A site formerly run by the National Guild of Hypnotists, now linking to locksmiths in every zip code in the U.S.

Several of the experts told Gizmodo that outside of backlinks, social media post traffic is the greatest force affecting search rankings. “They can buy bot traffic directly,” said Augustine Fou, a cybersecurity and ad fraud consultant and an adjunct professor at New York University. “If you need to promote an article, you can have the botnet tweet it 100,000 times.”

Others, just as confidently, social media traffic had little or no impact.

Defenses against these newer methods aren’t yet particularly robust, according to Fou.
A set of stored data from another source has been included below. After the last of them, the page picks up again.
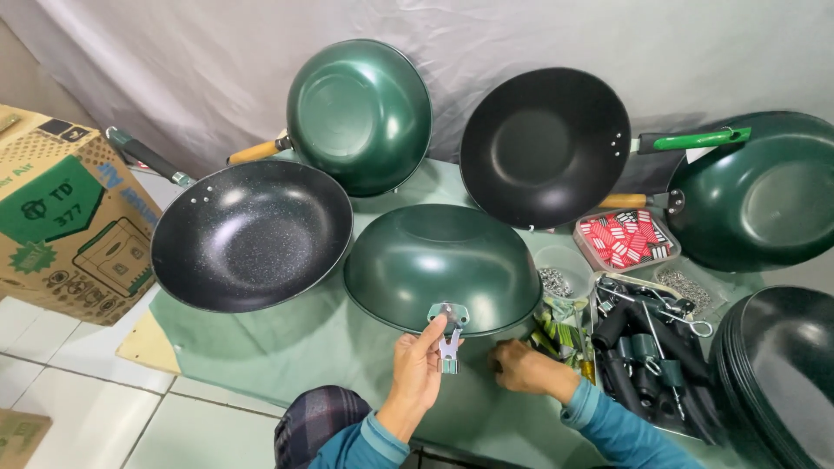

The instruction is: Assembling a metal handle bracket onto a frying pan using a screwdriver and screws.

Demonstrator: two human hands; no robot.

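The left hand (417, 369) holds with closed fingers a small metal bracket (449, 343) against the rim of the upturned green wok (439, 265), which lies in the middle of the green tabletop (287, 347). The right hand (521, 366) rests just beside the wok, near a tray of handles (647, 360); whether its fingers grip anything I cannot tell.
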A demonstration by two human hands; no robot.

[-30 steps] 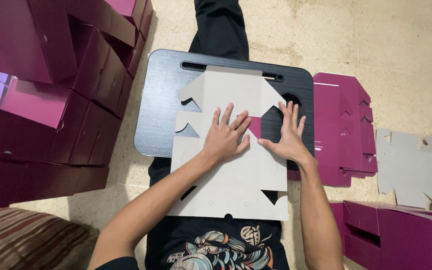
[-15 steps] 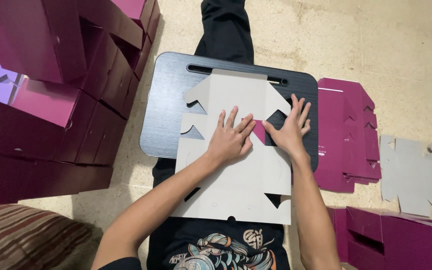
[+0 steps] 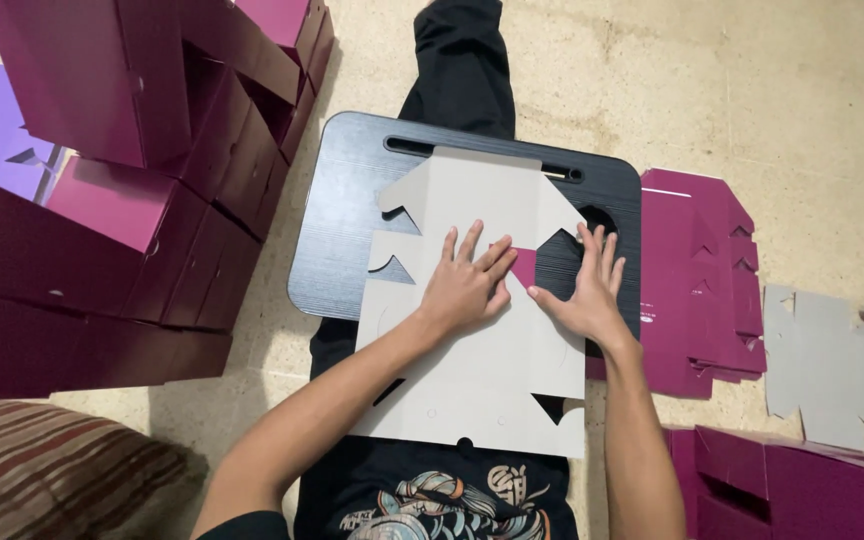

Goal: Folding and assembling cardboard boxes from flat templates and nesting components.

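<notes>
A flat die-cut cardboard box blank (image 3: 472, 370), grey side up, lies on a black lap tray (image 3: 342, 230) across my legs. My left hand (image 3: 464, 285) presses flat on the middle of the blank, fingers spread. My right hand (image 3: 584, 290) presses flat beside it on the blank's right part. Between the two hands a small magenta triangle (image 3: 524, 264) of the blank's coloured side shows where a flap is folded over. Neither hand grips anything.
A tall stack of assembled magenta boxes (image 3: 122, 190) fills the left. Flat magenta blanks (image 3: 697, 280) lie right of the tray, a grey blank (image 3: 832, 365) further right, more magenta boxes (image 3: 792, 485) at the bottom right. A striped cushion (image 3: 52, 470) sits bottom left.
My right hand has slid a little inward and down toward the left hand, pressing the flap; the magenta patch between the hands is now a narrower triangle.
</notes>
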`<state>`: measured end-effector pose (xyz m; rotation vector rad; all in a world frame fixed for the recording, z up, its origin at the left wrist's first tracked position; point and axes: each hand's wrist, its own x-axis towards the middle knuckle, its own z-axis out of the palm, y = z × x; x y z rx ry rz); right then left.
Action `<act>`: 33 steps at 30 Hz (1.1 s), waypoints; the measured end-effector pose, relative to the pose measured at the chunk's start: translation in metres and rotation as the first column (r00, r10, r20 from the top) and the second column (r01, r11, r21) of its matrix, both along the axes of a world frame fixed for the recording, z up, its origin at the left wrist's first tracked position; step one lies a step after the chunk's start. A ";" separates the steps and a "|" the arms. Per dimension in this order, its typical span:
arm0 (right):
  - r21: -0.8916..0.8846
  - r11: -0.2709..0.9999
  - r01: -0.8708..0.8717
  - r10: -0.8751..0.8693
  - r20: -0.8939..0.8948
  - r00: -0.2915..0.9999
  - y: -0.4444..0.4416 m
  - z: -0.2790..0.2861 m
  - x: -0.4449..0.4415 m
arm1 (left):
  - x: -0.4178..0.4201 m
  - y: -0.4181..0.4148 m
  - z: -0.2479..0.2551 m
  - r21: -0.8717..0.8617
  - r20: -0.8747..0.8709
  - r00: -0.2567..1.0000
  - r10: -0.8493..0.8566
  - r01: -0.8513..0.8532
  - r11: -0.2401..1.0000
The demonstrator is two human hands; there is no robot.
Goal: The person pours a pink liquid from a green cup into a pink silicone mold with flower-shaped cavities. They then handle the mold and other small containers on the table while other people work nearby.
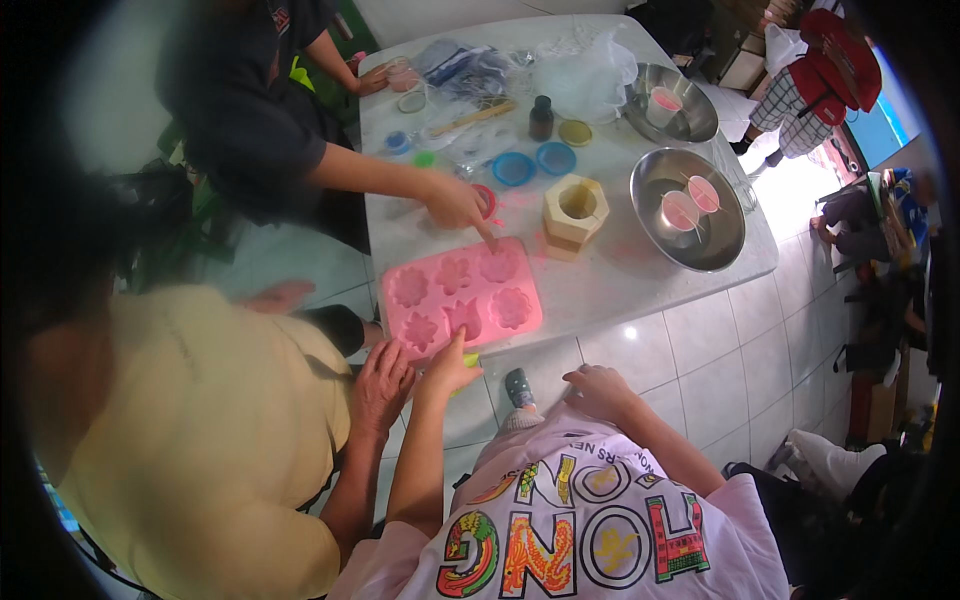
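Note:
My left hand (448, 369) reaches to the near edge of a pink silicone mold (470, 289), one finger extended onto its tulip-shaped cavity (463, 318). The mold lies at the table's near left corner and has several flower-shaped cavities. Nothing is held in my left hand. Down by my lap, apart from the table, rests my right hand (600, 388), with no object visible in it. A co-worker's hand (457, 204) points a finger at the mold's far right cavity. Another person's hand (382, 382) is beside my left hand, at the mold's near left corner.
On the table (600, 289) stand a hexagonal mold (574, 217), a dark bottle (541, 120) and blue lids (514, 169). Two steel bowls (651, 251) (701, 133) hold cups of pink material (680, 211). Plastic bags (581, 79) lie behind. People sit close on my left.

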<state>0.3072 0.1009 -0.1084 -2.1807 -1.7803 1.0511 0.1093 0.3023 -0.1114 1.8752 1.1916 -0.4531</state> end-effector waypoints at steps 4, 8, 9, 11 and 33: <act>-0.028 1.000 -0.011 0.011 0.005 1.000 0.001 0.001 0.001 | 0.000 0.002 -0.002 -0.005 -0.014 1.000 -0.006 0.006 1.000; -0.027 1.000 -0.008 0.008 0.001 1.000 0.000 -0.003 0.002 | -0.001 0.001 -0.003 0.004 0.004 1.000 -0.008 0.008 1.000; -0.021 1.000 -0.005 0.005 0.000 1.000 0.000 -0.003 0.002 | 0.000 0.001 -0.001 0.000 0.007 1.000 -0.004 0.004 1.000; -0.010 1.000 -0.001 0.001 -0.004 1.000 -0.001 -0.004 0.003 | 0.002 0.001 0.005 -0.013 -0.010 1.000 0.004 -0.004 1.000; -0.064 0.998 -0.011 0.010 -0.003 1.000 0.000 -0.006 0.006 | -0.007 0.004 -0.023 -0.060 0.035 0.998 0.055 -0.052 0.997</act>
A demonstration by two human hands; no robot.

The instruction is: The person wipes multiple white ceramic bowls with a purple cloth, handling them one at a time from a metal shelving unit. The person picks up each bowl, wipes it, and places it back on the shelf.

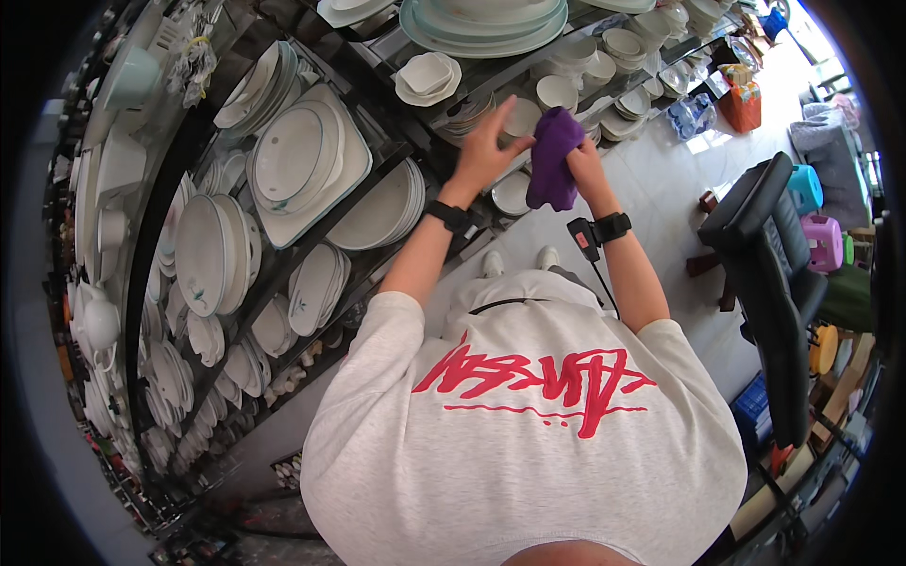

And, there might be a reason for that: the potential conflict of interest inherent in being both a policer of fraud and a seller of ads.

A national education nonprofit, with its keyword­ and link­bombed comment section.

“If you think about the financial motives,” said Fou, echoing sentiments expressed by several of the experts we spoke with, “I’m not accusing Google, but they don’t have a lot of incentive to hurry up. If they detect a ton of bot traffic, and they clean it up, that means they just cut their topline ad revenue in half.”

I did my part, anyway. I officially reported the Morningside Post’s site to Google via the company’s link spam reporting tool. No action yet.